Surgem movimentos na cena urbana

Organizações ocupam as ruas e as redes, reivindicando o direito à cidade

Entre 26 e 31 de janeiro, durante o Fórum Social Mundial de 2005, em Porto Alegre, diversos grupos e coletivos de jovens que lutavam por maior acesso ao transporte público fundam o Movimento Passe Livre (MPL), um movimento autônomo, apartidário, horizontal e independente que faz do transporte público gratuito e sem a intermediação da iniciativa privada sua principal bandeira.

O MPL é o resultado do aprofundamento de ações e movimentos em favor do transporte público gratuito que vinham ganhando força nos últimos anos, como a Campanha pelo Passe Livre em Florianópolis, a Revolta do Buzu (Salvador, 2003) e as Revoltas da Catraca (Florianópolis, 2004 e 2005). 

Na mesma época, tomam corpo as reivindicações e a visibilidade de outros movimentos relacionados ao direito à cidade, à reforma urbana e à ocupação de espaços públicos, que começam a surgir no final da década de 1990.

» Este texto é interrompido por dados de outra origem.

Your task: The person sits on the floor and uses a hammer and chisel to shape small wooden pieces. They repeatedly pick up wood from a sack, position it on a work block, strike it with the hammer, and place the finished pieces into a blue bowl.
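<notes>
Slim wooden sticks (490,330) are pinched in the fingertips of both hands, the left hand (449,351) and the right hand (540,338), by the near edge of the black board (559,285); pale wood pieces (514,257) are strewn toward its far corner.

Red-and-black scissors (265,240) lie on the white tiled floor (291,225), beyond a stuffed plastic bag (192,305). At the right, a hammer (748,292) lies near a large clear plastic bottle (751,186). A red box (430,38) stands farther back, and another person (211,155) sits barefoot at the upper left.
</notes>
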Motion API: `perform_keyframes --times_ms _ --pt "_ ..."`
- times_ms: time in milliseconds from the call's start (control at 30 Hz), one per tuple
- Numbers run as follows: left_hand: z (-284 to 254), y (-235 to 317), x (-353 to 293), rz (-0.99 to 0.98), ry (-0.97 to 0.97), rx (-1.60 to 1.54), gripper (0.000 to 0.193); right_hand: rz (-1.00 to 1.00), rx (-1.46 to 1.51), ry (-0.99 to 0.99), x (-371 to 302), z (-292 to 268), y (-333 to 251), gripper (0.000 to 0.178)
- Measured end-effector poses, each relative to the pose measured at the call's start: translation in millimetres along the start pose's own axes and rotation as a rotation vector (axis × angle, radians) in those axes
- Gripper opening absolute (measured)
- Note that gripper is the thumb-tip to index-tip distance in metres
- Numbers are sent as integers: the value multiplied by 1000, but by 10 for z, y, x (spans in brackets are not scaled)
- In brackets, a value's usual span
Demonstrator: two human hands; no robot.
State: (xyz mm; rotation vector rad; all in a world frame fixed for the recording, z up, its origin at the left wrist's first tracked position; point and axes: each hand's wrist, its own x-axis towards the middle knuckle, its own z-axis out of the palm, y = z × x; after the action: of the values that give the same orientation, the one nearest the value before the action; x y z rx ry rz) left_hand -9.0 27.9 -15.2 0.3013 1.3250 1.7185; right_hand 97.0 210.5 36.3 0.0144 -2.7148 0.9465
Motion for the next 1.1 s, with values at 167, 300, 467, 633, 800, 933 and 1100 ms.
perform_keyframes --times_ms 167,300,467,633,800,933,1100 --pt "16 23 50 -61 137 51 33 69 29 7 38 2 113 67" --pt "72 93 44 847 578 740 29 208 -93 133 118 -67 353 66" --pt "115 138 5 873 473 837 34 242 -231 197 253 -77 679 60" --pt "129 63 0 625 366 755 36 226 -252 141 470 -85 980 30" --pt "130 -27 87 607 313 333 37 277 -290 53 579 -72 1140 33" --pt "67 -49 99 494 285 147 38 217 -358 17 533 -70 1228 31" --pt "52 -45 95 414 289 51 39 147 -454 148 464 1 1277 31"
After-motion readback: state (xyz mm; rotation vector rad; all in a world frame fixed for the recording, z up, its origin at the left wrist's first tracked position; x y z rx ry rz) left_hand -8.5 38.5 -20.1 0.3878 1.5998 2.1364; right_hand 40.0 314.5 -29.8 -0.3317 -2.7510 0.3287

É o caso do Movimento dos Trabalhadores Sem Teto (MTST), fundado em 1997, comprometido com a luta pelo direito à moradia e pela reforma urbana. Grandes acampamentos urbanos do movimento passam a se destacar nacionalmente, como o Acampamento Chico Mendes, em Taboão da Serra, em 2005. 

A criação de novos movimentos — em articulação com movimentos sociais tradicionais — trouxe não apenas demandas antes invisíveis, mas também novas formas de organização social: movimentos descentralizados, horizontais, sem linha de comando e lideranças bem definidas, que ampliam sua capacidade de mobilização via redes sociais.